As an initial step in identifying root causes, the Colorado Evaluation and Action Lab (Colorado Lab) partnered with Kristin Myers of Congress Park Counseling and Consulting to facilitate a series of focus groups with children in out-of-home placement, young adults who aged out of the child protection system, and out-of-home placement providers. The findings showed three conditions that cause children and youth to run away from care:

  • Running from the placement due to dysregulation from triggering events (such as news that they were missing out on events at home), disconnection from staff, and responses to previous trauma.
  • Running to connectedness and familiarity.
  • Running due to typical adolescent behavior, including an inability to consider the consequences of running.

 

The task force used the Colorado Lab’s report, Strengthening Connections: Youth and Provider Perspectives on Youth Running from Out-of-Home Placements, to establish standard characteristics that place a child or youth at a higher risk for running.
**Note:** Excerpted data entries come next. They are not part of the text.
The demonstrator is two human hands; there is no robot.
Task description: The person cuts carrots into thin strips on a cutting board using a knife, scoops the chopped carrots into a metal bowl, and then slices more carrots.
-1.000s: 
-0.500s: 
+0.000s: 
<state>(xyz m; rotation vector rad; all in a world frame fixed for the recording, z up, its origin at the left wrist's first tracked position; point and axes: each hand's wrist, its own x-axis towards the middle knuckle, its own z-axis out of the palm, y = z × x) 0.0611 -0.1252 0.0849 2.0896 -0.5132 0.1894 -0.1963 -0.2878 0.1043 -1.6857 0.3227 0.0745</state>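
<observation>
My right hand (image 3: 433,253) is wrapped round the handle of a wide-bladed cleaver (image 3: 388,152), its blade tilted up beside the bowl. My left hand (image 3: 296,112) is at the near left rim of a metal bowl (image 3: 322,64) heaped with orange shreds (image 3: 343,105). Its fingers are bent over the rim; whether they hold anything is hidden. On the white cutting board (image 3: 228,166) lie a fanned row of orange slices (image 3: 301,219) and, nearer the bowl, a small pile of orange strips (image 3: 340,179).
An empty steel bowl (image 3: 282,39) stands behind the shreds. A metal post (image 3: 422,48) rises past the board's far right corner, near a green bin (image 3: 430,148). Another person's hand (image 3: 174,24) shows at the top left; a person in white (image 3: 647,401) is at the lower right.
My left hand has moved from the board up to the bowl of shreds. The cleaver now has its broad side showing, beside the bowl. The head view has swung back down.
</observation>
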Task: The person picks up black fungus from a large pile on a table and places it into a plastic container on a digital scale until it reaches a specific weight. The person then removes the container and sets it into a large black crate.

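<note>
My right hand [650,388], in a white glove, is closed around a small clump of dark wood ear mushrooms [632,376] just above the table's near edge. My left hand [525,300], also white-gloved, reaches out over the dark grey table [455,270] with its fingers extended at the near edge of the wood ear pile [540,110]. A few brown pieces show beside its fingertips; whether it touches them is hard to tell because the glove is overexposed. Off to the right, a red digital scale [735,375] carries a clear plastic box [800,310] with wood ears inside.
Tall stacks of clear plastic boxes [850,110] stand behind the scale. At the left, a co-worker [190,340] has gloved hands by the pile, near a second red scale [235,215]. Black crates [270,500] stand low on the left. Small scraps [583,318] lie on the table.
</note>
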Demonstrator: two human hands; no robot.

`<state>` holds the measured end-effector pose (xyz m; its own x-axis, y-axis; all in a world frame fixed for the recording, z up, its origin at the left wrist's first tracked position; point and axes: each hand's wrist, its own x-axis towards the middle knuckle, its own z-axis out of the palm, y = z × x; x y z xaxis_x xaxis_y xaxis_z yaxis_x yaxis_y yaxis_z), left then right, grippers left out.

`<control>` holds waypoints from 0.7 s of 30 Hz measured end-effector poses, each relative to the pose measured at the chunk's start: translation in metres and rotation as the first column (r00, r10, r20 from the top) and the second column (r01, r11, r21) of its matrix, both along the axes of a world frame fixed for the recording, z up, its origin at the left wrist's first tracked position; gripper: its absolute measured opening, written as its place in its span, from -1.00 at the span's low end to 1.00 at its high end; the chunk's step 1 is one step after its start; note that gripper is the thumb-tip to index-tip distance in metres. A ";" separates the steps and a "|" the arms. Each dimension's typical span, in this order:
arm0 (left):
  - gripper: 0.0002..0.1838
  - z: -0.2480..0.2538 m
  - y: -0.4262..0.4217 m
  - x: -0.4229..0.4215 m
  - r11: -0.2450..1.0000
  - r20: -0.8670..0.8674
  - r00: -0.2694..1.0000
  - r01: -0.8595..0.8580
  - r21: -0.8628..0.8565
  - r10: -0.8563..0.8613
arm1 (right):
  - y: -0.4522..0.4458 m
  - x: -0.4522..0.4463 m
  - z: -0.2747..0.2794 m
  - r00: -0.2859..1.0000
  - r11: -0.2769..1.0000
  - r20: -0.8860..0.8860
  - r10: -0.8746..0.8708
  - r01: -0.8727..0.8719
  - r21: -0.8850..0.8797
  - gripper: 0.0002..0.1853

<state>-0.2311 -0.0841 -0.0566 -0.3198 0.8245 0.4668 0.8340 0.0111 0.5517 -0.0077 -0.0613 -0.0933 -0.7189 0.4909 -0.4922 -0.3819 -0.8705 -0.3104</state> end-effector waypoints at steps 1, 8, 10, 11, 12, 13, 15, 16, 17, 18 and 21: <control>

They also considered data collected from other states that showed children who are removed from their homes at an older age are more likely to run away and that children of color, and especially Black children, are more likely to run.

The task force recently delivered its final report encouraging state lawmakers to act on their recommendations, including:

  • Develop a statewide data system to collect information on children and youth who run away from care, including their age and race, how they were able to run, and why.
  • Use data from this system to inform the creation of statewide systems that:
    • Designate a child or youth’s level of risk for running away from care,
    • Provide standard response protocols, and
    • Determine the likelihood that a runaway child will become a victim of crime.
  • Analyze existing state laws and regulations, and placement facility protocols in responding to a child’s threat to run away, and clarify when and how to intervene.
  • Develop statewide standards to prevent and address runaway behavior.
  • Identify resources and approaches for out-of-home placement facilities, county departments of human or social services, and law enforcement to coordinate efforts related to children who run away from out-of-home placement.
  • Create a runaway prevention curriculum that would be required for all foster parents and residential centers.
  • Provide access to a short-term stabilization center for runaways who return to help them deal with the trauma that occurred while they were on the run.